Background: Persistent Mullerian duct syndrome (PMDS) is a rare condition that is characterized by the presence of the Mullerian duct structures and is phenotypically and genotypically male. It could result from insufficiency of Mullerian inhibiting factor (MIF) or its receptors.

Case presentation: A 9 month-old Syrian boy was admitted to Abha Maternity and Children Hospital with a previous history of a huge left inguinal swelling since 8 hours, vomiting 4 times, and with yellowish discharge. Routine examinations and investigations were done and the boy was diagnosed with left unilateral inguinal hernia with obstruction and during surgery left ovotestis with fallopian tubes and rudimentary uterus were detected. The histopathology showed no signs of malignancy. After two weeks from left inguinal hernia repair, the boy presented with right incarcerated hernia. The boy underwent right inguinal herniotomy and right gonadopexy. During the operation, right ovotestis, with vas and fallopian tube were detected. The tube was resected and the sac was dissected; vas and vessels were secured. The boy had no sexual dysfunction and chromosomal investigation showed normal male karyotype. The testosterone level was less than the normal range (0.087 nmol/l).

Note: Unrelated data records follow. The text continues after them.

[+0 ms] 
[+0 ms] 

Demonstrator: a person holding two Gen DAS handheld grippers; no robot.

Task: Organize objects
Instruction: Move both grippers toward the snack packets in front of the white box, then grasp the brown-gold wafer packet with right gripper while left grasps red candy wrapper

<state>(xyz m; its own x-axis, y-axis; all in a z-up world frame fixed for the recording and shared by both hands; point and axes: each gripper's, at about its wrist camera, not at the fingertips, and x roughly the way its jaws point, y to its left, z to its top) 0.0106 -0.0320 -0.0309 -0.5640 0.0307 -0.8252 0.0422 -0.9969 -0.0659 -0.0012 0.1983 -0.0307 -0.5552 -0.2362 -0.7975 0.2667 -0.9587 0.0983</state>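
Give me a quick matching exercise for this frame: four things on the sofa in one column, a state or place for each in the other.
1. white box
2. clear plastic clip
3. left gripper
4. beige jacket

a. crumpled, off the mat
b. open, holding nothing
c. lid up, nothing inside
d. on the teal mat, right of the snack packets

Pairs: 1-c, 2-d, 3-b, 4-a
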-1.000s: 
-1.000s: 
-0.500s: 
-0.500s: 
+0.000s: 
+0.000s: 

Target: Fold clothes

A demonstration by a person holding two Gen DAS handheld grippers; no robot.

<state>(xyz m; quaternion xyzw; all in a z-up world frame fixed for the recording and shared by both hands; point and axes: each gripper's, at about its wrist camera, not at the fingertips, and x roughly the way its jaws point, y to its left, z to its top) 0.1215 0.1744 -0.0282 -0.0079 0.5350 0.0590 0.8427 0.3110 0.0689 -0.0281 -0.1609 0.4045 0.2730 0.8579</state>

Conclusion: The PMDS is a rare condition and during early stages cannot be detected; the only diagnostic procedure is when the children are tested for other diseases such as hernia or cryptorchidism. The correct and early diagnosis depends on genetic investigation and endocrinology. Surgery is the treatment of choice.

Key words: Persistent Mullerian duct syndrome (PMDS), Obstructed inguinal hernia, male, Mullerian inhibiting factor, Mullerian duct derivatives.